# Unbelievable Find



## coolj (Dec 12, 2000)

Just wanted to share with everyone, I've been looking for a second hand copy of the the larousse gastronomique, so anyway I got this call back from a used book store where I put in a request, and they tell me they've got a copy and it's mine for $20, so I went down today to talk them into holding it until payday, and the clerk looks at the book, check's the price, ans says it's not worth $20, so she changed it to $10. Also I went and looked through the cook book section and found a copy of the Escoffier Cook Book for only $6. So needless to say I am pretty stoked.


----------



## isa (Apr 4, 2000)

Sounds great Cool.
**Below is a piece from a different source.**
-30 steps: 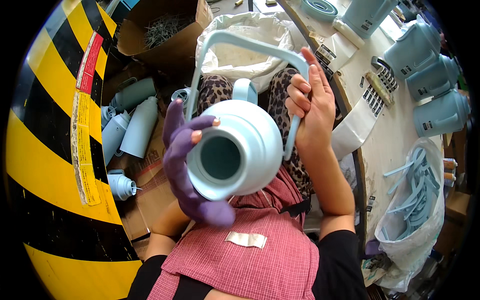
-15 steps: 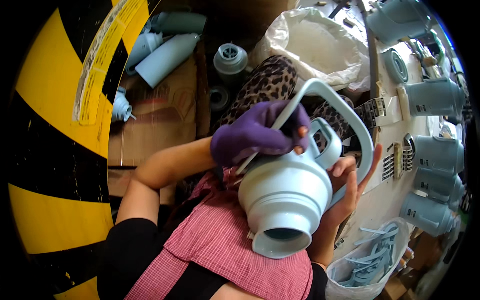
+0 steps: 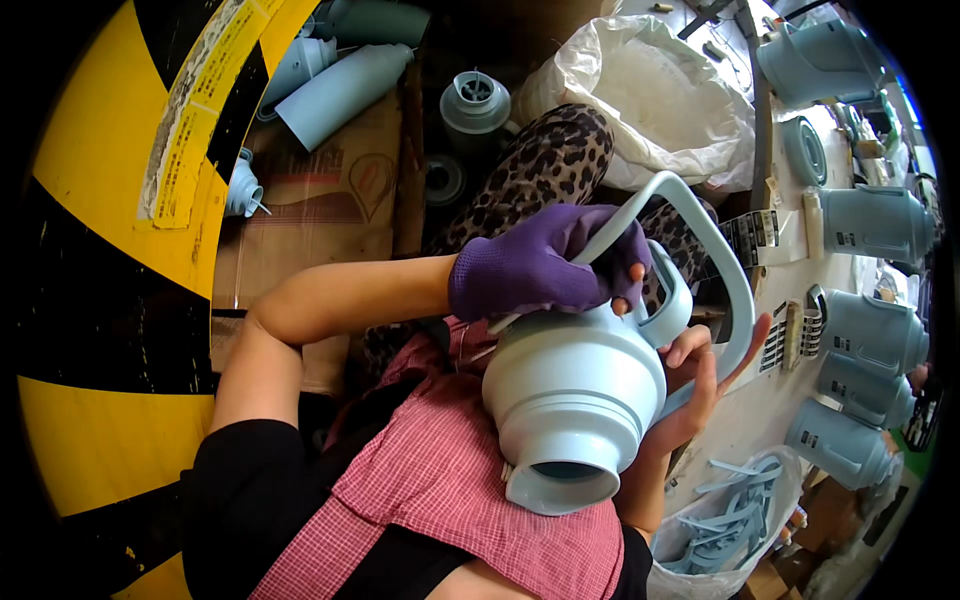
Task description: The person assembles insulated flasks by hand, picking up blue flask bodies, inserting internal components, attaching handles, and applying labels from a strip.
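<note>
A pale blue plastic vacuum jug body (image 3: pixel 575 370) lies tilted against my lap and chest, its open round mouth facing me. Above it rises a long curved carrying handle (image 3: pixel 728 250) in the same blue. In a purple glove with bare fingertips, my left hand (image 3: pixel 550 260) is closed round the near arm of that handle, at the jug's far end. My right hand (image 3: pixel 700 395), bare, grips the handle's other arm at the jug's right side, one finger stretched out along it. A smaller loop grip (image 3: pixel 675 295) sticks out of the jug between my hands. My right palm is partly hidden.
To the right, a workbench (image 3: pixel 785 265) bears several blue jugs (image 3: pixel 875 225) and label strips (image 3: pixel 752 237). A bag of blue handles (image 3: pixel 725 520) stands lower right, a white sack (image 3: pixel 650 110) ahead. Left are a cardboard box (image 3: pixel 330 210) with jug parts and a yellow-black striped panel (image 3: pixel 110 230).
My gloved left hand and the handle have shifted slightly to the right. The jug stays nearly in place, and both hands keep their hold. The view has turned a little.
</note>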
I have a feeling you'll have a nice weekend leafing through those books.


----------



## greg (Dec 8, 1999)

That *is* an incredible find! Have fun with them, they are both great books. Especially the Escoffier Cookbook; it's my bible!


----------



## linda smith (Mar 30, 2001)

You scored CoolJ. It doesn't get much better than that. Enjoy them and I would consider become a regular at that particular "discount" bookstore.


----------



## bouland (May 18, 2001)

The current *Larousse Gastronomic*, which came out in 2000 and is only available in French, costs about USD110. So if you are paying CND10, that's great. I'm assuming that the version you bought is the Prosper Montigue edition from the 1950s that was published by Crown. If this is the case, much of the information is of interest for its historical value, but is out-of-date -- especially when compared to the current edition edited by Joel Robuchon. Still an enjoyable book to read. Have fun.


----------